- [Exercise prompt]: Nothing in the records should be altered; retype them all exactly.

[Items listed in a dataset]

......

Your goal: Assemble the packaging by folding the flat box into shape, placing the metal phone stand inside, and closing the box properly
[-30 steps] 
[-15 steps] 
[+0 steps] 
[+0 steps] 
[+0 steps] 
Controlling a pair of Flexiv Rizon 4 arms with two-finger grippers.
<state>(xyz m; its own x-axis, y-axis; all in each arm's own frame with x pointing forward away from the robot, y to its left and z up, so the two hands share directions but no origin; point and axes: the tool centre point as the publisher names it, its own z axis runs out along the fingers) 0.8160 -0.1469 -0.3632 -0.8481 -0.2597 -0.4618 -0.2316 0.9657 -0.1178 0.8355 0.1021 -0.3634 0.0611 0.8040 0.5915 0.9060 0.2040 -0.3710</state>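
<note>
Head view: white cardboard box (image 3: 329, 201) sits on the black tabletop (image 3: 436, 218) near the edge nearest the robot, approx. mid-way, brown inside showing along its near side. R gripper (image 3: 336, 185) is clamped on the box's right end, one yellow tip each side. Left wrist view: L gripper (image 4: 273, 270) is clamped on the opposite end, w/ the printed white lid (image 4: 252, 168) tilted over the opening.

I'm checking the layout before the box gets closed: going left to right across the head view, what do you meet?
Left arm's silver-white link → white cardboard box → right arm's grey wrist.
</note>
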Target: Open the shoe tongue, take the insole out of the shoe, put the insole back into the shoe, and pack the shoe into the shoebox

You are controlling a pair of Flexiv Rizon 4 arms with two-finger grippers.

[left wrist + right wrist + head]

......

- [Result for this exercise]:
Your goal: Assemble the packaging by folding the flat box into shape, placing the metal phone stand inside, and closing the box properly
[-30 steps] 
[-15 steps] 
[+0 steps] 
[+0 steps] 
[+0 steps] 
Controlling a pair of Flexiv Rizon 4 arms with two-finger grippers.
<state>(xyz m; its own x-axis, y-axis; all in each arm's own frame with x pointing forward away from the robot, y to its left and z up, so the two hands share directions but no origin; point and axes: the tool centre point as the publisher names it, its own z axis runs out along the fingers) 0.8160 -0.1469 -0.3632 -0.8481 -0.2597 -0.4618 -0.2316 0.9657 -0.1178 0.8355 0.1021 -0.3634 0.0611 0.8040 0.5915 0.9060 0.2040 -0.3710</state>
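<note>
Head view: white cardboard box (image 3: 329, 201) sits on the black tabletop (image 3: 436, 218) near the edge nearest the robot, approx. mid-way, brown inside showing along its near side. R gripper (image 3: 336, 185) is clamped on the box's right end, one yellow tip each side. Left wrist view: L gripper (image 4: 273, 270) is clamped on the opposite end, w/ the printed white lid (image 4: 252, 168) tilted over the opening.

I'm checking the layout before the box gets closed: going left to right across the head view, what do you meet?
Left arm's silver-white link → white cardboard box → right arm's grey wrist.
</note>
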Target: Open the shoe tongue, take the insole out of the shoe, put the insole back into the shoe, and pack the shoe into the shoebox

You are controlling a pair of Flexiv Rizon 4 arms with two-finger grippers.

[left wrist + right wrist + head]

The exercise requires nothing else.